L'amour de la lecture

Je m’étais promis de ne pas faire d’article à propos de Noël, des fêtes de fin d’année, ou de ma liste au père Noël. J’ai changé d’avis.

Quand j’étais petit j’étais un abruti, maintenant que j’suis grand, j’suis toujours aussi gland, le 25 décembre, quelque livres sagement posée à côté de mes souliers côtoyaient les piles de jouets que nous attendions avec impatience depuis la sortie des premiers catalogues de jouets, quelque part aux alentours du 15 novembre.

À mesure que nous grandissions, les jouets disparaissaient au profit de tristes enveloppes contenant de quoi réaliser quelques uns de nos projets les moins ambitieux. La pile de livres, elle, restait. J’y ai découvert quelques uns des ouvrages qui m’ont le plus marqué : Neuromancer, Jonathan Livingston the Seagull, et bien d’autres encore.

Année après année, les livres se sont faits plus rares, remplacés par des CDs ou autres offrandes à la technologie galopante, souvent avec un ou deux trains de retard quand j’avais depuis longtemps numérisé ma collection musicale pour la faire tenir sur mon iPod.

Et puis, un jour, j’ai eu mon premier enfant. Étudiants tous les deux, nous n’avions pas un rond – appelons un chat un chat – mais nous avons toujours eu pour principe de ne jamais le laisser à cours de livres. Nous l’emmenions à la bibliothèque, et passions même nos samedis dans une librairie spécialisée, journées passées avec des habitués qui aiment lire, et étaient prêts à répondre à ses questions chaque fois plus nombreuses. Alors en grande maternelle, il a fini d’apprendre à lire sur les 4ème de couverture de mes livres de science fiction.

Le petit a grandi, et arriva ce qui devait arriver : comme moi au même âge, il est devenu accro à la lecture, lisant un peu plus tous les jours, et de plus en plus vite. Rapidement, les aller-retours hebdomadaires à la médiathèque municipale ne suffirent plus, il aurait fallu y aller trois fois par semaine.

Malgré le sentiment un peu honteux qui m’étreint chaque fois que j’ouvre un livre électronique, j’ai décidé de lui offrir un Kindle pour son 9ème anniversaire. C’était une erreur : j’aurais du l’année dernière, ça m’aurait évité de passer l’année à lui tendre un vieil exemplaire du code civil chaque fois qu’il venait me voir en me demandant : “Qu’est-ce que je peux lire”.

Je l’ai chargé avec des romans de son âge, ceux que j’ai aimé, et des plus récents. Et j’y ai mis des livres pour adultes que j’avais déjà lus à son âge, et que j’avais adorés : Le Pion Blanc des Présages, Fondation…

J’ai eu pas mal de réactions sceptiques dans mon entourage. Certains pensaient qu’il était trop jeune pour un tel “jouet”. D’autres pensaient au regard de ses petits camarades de CM2 – les enfants, allez savoir pourquoi, aiment de moins en moins lire, ou alors c’est nous qui étions spéciaux – quand il expliquerait qu’il avait eu un livre électronique pour ses 9 ans… et plusieurs autres ayant trait à l’amour des livres, difficile à découvrir avec un Kindle.

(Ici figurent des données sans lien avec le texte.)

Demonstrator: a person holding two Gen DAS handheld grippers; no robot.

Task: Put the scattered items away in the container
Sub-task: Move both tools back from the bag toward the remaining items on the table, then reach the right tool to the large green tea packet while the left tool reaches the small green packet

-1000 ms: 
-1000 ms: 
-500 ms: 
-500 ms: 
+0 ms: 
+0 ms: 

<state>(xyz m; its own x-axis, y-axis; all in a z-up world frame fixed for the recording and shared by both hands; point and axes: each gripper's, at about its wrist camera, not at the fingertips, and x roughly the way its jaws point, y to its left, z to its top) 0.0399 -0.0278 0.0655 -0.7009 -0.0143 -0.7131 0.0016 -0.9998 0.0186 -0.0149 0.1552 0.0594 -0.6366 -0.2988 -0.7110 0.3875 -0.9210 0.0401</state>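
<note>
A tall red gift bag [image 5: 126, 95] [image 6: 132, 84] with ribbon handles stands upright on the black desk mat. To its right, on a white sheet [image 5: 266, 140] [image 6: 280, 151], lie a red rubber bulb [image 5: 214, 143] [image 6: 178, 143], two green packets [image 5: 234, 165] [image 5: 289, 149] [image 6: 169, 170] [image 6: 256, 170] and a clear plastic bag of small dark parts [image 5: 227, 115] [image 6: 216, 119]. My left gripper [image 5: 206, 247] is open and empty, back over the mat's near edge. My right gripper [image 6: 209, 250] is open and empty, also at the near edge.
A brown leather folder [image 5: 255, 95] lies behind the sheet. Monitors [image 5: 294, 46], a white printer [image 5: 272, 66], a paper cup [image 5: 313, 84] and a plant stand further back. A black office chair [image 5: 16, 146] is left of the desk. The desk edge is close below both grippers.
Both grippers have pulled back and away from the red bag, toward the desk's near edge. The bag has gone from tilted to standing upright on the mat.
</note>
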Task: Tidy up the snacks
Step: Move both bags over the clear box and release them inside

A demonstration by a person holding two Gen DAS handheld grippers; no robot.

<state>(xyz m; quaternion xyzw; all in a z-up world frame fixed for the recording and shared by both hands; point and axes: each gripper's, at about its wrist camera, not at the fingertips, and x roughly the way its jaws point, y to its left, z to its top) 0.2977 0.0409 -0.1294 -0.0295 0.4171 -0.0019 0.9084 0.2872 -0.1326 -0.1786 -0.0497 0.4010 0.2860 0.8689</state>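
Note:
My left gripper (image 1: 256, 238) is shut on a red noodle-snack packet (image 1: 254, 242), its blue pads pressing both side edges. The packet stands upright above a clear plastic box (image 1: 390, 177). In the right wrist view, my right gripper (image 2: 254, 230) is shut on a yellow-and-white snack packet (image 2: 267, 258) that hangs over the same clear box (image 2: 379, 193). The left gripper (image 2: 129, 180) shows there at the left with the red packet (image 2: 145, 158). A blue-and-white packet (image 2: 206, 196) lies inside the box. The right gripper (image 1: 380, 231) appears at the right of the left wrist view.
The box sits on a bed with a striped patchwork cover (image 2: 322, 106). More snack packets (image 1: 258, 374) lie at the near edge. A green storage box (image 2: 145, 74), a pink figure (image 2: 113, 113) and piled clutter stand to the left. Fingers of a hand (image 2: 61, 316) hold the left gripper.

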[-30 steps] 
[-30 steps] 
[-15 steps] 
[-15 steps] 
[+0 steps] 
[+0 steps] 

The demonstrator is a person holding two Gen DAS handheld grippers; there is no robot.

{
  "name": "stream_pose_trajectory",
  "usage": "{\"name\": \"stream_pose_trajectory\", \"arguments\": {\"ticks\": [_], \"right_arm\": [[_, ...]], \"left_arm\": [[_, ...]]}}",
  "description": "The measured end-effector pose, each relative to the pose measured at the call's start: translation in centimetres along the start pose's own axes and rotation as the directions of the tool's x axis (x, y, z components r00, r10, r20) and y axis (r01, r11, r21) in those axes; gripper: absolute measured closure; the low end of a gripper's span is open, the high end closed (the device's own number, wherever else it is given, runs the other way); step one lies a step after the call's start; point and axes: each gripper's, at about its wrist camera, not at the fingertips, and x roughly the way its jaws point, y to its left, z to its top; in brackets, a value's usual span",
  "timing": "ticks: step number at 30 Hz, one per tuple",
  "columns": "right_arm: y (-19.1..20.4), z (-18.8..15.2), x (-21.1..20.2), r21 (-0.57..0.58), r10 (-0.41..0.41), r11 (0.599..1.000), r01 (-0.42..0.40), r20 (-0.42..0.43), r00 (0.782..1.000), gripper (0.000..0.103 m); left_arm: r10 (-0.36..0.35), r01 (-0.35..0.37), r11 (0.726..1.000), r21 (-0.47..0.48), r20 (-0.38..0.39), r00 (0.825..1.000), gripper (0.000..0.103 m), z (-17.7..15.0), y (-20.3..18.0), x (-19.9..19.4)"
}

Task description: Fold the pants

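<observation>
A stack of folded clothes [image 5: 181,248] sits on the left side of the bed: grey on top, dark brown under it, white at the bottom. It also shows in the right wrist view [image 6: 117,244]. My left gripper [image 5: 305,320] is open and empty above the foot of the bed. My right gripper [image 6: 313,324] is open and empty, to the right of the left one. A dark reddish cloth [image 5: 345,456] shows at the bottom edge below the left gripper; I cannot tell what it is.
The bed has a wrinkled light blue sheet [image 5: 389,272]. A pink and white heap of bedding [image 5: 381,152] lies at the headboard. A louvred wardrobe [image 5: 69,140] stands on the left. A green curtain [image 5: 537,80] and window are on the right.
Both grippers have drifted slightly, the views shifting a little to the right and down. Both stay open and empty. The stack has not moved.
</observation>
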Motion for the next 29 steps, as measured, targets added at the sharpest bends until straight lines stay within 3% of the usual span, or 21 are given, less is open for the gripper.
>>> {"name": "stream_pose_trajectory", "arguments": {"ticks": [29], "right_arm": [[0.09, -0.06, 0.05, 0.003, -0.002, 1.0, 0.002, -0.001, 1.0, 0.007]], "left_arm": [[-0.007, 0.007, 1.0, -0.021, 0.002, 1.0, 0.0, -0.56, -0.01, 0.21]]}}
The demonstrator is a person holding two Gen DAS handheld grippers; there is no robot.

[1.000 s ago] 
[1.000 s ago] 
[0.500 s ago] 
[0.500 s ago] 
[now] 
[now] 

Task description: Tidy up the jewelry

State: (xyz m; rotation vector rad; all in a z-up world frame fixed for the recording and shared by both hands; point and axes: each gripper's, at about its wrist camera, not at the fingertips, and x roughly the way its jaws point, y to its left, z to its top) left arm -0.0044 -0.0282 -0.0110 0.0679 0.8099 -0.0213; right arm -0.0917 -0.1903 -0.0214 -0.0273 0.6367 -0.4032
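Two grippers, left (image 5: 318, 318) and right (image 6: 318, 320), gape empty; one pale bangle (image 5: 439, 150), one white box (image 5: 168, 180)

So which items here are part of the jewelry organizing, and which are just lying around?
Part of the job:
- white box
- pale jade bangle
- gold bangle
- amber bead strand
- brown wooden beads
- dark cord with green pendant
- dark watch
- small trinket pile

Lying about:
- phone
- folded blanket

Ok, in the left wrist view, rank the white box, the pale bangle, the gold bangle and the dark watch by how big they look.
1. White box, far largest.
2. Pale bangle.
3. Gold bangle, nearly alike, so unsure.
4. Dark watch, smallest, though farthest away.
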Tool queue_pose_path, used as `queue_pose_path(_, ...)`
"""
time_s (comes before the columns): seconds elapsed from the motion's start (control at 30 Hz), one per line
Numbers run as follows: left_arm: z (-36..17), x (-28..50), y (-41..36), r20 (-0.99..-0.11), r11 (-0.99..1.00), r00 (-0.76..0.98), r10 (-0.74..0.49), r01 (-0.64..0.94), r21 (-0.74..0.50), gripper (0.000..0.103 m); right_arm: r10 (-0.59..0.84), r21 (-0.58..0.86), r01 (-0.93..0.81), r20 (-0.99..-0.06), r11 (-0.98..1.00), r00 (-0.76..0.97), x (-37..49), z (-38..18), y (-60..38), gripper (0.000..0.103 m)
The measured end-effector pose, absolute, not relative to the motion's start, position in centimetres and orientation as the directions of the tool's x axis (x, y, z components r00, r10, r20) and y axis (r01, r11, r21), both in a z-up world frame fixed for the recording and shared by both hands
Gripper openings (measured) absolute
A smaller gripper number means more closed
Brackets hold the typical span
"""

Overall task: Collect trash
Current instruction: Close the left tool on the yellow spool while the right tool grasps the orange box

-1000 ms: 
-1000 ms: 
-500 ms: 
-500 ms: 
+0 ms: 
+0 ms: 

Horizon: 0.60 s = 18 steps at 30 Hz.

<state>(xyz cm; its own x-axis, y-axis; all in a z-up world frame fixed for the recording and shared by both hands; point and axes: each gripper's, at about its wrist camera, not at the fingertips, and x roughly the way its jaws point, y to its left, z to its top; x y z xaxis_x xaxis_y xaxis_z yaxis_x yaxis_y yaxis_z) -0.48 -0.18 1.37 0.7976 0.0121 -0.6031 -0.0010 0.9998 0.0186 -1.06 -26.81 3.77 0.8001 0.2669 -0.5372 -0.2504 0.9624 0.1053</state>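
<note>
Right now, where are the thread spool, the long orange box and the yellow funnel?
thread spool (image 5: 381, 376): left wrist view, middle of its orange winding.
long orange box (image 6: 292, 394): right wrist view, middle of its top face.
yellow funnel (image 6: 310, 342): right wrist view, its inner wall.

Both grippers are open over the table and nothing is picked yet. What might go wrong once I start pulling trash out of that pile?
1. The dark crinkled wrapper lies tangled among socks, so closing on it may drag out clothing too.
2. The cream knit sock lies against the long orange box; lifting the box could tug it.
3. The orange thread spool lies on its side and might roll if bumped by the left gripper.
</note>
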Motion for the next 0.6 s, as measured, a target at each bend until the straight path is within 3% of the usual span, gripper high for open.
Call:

J’ai commencé à douter, de la pertinence de mon choix, du fait que ça lui ferait plaisir, à me demander si je ne lui mettais pas trop la pression, si je ne cherchais pas trop à le former à mon image, et si je n’aurais pas du lui acheter la super arène Beyblade pour jouer avec ses copains.

Je suis finalement resté sur mon idée initiale, et le 30 novembre est arrivé. Je ne vous raconte pas la claque quand j’ai réalisé que mon bébé allait avoir 9 ans, allait passer en 6ème à la fin de l’été prochain, et commencerait probablement bientôt à nous parler de raquette de tennis à forte poitrine.

Il a ouvert son cadeau, l’a regardé un instant, interloqué, puis il a compris. Et j’ai vu son visage s’illuminer comme je ne l’avais pas vu depuis bien longtemps. Nous avons téléchargé ensemble les livres que j’avais sélectionnés, et je l’ai laissé découvrir son nouveau jouet. Contrairement à ce à quoi je m’attendais, il ne s’est pas jeté sur un roman d’aventures. Au lieu de cela, il a RTFM de la première à la dernière page.

Ce que j’espérais qu’il arrive arriva : il ne le quitte plus : à la maison, dans la voiture… il avale entre 50 et 100 pages les jours d’école, près de 300 pendant les week-end, et je ne l’entends plus jamais se plaindre de devoir relire vingt fois des livres qu’il a déjà lus faute de matière.

Le 25 décembre, tradition oblige, une pile de livres côtoiera ses jouets au pied du sapin. Parce que donner l’amour de la lecture, c’est aussi transmettre l’amour des livres.